What needs to be done: Every line of the material below needs to be copied exactly; omit the pictures.

[Start of Attachment]

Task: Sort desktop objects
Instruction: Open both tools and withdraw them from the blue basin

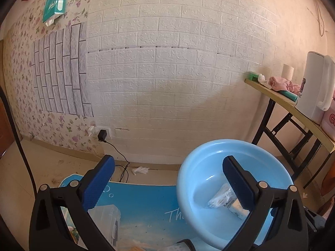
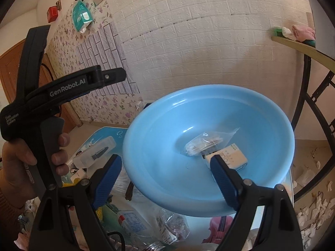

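The basin (image 2: 163, 129) sits on the table (image 1: 144, 207), holding a swab bag (image 2: 201, 144) and a box (image 2: 232, 156). Your left tongs (image 1: 167, 186) gape empty beside the basin; your right tongs (image 2: 167, 179) straddle its near rim, released.

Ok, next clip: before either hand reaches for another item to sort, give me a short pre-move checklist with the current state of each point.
1. Left tongs empty, jaws wide apart: ok.
2. Right tongs open with nothing between the pads: ok.
3. Blue basin sits on the desk with room inside: ok.
4. Already sorted items lie inside the basin, a bag of cotton swabs and a small box: ok.
5. Next item is within view, the clear plastic case to the left of the basin: ok.
6. Whether the basin rests flat or on the clutter beneath its near rim: cannot tell.
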The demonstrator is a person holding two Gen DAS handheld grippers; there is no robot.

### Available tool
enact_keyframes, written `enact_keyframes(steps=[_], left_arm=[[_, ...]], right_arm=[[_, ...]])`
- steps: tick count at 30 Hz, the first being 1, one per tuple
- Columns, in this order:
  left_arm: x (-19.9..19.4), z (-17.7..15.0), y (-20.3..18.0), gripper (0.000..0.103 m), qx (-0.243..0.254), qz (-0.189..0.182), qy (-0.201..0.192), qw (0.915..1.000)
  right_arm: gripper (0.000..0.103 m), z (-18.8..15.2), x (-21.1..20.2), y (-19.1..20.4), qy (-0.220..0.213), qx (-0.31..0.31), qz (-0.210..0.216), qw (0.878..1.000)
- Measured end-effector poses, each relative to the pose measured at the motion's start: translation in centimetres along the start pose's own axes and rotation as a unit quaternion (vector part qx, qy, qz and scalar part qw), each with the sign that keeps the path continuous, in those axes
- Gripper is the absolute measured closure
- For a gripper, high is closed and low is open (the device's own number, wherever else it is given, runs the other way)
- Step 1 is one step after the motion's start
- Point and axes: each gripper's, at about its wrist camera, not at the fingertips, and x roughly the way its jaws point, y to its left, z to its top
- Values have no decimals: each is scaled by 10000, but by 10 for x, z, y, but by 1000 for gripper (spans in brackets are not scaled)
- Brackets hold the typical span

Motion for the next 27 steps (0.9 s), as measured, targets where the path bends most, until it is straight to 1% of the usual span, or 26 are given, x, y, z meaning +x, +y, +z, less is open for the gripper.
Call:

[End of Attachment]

Output below:
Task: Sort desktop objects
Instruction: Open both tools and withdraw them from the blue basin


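The basin (image 2: 163, 129) sits on the table (image 1: 144, 207), holding a swab bag (image 2: 201, 144) and a box (image 2: 232, 156). Your left tongs (image 1: 167, 186) gape empty beside the basin; your right tongs (image 2: 167, 179) straddle its near rim, released.

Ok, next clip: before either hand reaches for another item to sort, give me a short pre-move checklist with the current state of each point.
1. Left tongs empty, jaws wide apart: ok.
2. Right tongs open with nothing between the pads: ok.
3. Blue basin sits on the desk with room inside: ok.
4. Already sorted items lie inside the basin, a bag of cotton swabs and a small box: ok.
5. Next item is within view, the clear plastic case to the left of the basin: ok.
6. Whether the basin rests flat or on the clutter beneath its near rim: cannot tell.
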The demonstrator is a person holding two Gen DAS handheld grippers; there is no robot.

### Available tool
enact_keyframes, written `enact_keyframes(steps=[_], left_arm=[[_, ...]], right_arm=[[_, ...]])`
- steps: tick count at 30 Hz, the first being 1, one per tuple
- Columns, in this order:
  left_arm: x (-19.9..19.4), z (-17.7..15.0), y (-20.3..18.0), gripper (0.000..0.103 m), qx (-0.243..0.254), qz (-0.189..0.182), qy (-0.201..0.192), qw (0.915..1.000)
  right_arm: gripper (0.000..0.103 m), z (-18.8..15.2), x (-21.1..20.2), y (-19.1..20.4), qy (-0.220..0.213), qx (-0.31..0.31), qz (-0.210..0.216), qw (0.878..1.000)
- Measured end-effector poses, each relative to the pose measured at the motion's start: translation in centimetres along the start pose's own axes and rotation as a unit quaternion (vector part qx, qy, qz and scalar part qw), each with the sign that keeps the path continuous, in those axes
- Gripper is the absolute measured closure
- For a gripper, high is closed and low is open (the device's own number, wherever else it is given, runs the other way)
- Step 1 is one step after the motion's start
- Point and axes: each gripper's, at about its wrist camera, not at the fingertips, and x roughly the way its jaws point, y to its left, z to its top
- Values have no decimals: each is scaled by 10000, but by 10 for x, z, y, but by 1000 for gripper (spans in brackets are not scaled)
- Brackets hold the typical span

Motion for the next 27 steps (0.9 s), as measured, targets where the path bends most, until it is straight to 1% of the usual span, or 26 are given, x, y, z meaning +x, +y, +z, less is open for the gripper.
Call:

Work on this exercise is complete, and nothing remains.